> EXERCISE DESCRIPTION:
Of the lines below, report only those that contain "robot".

(Data records)
====
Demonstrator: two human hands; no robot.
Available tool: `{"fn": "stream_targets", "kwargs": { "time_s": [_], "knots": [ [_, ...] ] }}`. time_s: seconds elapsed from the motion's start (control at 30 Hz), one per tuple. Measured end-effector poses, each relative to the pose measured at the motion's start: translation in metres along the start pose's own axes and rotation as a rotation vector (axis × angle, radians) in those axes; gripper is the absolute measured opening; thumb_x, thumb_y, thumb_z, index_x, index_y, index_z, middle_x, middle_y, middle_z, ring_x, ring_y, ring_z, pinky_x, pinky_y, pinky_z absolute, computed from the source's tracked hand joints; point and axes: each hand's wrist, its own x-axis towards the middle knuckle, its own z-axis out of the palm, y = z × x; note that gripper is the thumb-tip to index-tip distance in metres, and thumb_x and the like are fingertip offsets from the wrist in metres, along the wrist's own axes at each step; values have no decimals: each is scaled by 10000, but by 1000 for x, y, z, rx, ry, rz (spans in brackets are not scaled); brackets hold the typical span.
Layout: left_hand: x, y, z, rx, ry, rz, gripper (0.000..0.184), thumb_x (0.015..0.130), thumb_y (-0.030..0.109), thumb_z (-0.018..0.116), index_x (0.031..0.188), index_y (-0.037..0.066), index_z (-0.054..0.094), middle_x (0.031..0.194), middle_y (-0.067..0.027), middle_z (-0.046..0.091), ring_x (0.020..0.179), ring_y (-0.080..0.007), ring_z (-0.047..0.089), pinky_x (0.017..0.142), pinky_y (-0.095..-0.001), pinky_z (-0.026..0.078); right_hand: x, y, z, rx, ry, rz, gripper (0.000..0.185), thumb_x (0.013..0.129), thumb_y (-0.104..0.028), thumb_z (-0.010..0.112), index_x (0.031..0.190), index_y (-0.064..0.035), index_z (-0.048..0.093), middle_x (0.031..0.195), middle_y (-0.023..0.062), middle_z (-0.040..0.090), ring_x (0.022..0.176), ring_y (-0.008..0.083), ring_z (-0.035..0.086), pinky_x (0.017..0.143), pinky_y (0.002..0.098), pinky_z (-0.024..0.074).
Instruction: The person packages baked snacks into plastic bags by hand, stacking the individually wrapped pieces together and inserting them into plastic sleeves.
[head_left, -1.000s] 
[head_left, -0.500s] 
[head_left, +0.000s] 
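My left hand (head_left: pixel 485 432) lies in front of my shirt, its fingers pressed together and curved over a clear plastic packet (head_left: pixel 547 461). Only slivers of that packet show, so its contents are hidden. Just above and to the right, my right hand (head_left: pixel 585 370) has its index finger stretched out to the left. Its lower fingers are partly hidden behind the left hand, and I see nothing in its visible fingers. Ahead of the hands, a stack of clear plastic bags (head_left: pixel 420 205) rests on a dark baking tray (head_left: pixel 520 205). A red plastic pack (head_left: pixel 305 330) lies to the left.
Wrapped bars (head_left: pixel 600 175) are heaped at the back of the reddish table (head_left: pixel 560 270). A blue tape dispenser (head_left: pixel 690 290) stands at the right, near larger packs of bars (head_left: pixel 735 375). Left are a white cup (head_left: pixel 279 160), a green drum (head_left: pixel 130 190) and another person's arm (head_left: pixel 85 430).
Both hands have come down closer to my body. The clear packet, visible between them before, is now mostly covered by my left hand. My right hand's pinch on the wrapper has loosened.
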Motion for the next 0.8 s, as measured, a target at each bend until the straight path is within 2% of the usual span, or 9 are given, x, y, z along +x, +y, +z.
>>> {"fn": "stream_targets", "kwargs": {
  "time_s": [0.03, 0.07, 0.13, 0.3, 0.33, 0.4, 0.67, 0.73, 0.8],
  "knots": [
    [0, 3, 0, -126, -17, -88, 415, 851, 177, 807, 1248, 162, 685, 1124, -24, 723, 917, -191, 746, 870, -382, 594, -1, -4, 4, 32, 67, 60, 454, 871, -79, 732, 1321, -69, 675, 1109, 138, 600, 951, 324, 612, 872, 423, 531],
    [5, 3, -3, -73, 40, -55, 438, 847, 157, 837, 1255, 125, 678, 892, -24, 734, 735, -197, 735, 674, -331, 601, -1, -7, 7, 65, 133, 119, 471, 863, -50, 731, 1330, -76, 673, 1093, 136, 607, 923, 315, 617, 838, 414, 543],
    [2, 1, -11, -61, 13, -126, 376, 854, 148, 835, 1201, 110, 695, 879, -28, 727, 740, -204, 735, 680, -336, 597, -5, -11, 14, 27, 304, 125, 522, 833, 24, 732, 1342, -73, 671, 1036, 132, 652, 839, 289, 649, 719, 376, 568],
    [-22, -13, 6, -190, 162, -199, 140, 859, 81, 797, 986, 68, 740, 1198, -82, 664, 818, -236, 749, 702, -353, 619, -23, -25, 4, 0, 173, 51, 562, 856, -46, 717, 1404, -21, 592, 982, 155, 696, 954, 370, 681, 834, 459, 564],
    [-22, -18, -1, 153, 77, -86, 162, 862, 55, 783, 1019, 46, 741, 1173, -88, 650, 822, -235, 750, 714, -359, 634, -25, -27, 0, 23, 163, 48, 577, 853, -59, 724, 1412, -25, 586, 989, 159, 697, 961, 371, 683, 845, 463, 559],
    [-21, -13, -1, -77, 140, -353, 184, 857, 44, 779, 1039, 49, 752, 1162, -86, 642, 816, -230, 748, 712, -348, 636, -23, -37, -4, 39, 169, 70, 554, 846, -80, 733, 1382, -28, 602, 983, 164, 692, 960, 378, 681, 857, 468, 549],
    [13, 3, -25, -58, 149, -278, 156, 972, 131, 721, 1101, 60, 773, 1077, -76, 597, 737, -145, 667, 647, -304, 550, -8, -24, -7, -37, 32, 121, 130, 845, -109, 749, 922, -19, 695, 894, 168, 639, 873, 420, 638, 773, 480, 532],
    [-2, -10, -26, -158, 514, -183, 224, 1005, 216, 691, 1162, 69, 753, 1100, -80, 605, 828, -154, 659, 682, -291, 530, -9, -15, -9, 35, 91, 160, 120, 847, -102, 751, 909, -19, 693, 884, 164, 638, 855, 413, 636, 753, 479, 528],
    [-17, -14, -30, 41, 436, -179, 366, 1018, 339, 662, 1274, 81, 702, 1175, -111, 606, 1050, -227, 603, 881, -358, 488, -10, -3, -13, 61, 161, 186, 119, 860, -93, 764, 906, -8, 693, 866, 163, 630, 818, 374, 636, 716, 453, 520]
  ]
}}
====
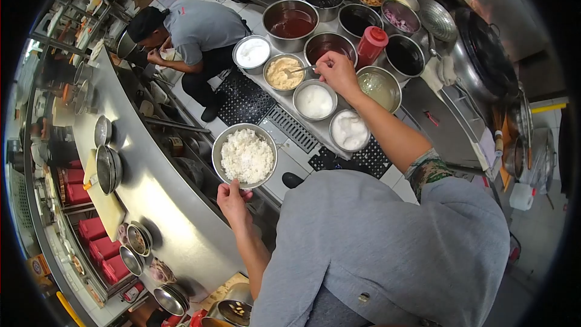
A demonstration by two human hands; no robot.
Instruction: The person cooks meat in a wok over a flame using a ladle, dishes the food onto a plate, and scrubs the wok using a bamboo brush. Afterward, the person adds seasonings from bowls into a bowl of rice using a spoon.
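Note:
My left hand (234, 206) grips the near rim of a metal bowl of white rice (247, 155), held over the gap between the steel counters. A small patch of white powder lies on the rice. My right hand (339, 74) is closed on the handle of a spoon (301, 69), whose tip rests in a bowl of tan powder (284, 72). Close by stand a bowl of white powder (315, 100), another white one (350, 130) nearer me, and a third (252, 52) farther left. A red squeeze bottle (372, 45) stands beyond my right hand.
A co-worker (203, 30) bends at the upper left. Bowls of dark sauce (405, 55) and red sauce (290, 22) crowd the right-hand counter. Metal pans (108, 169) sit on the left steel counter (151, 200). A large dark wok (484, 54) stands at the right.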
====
> TASK RESPONSE:
Demonstrator: two human hands; no robot.
A demonstration by two human hands; no robot.

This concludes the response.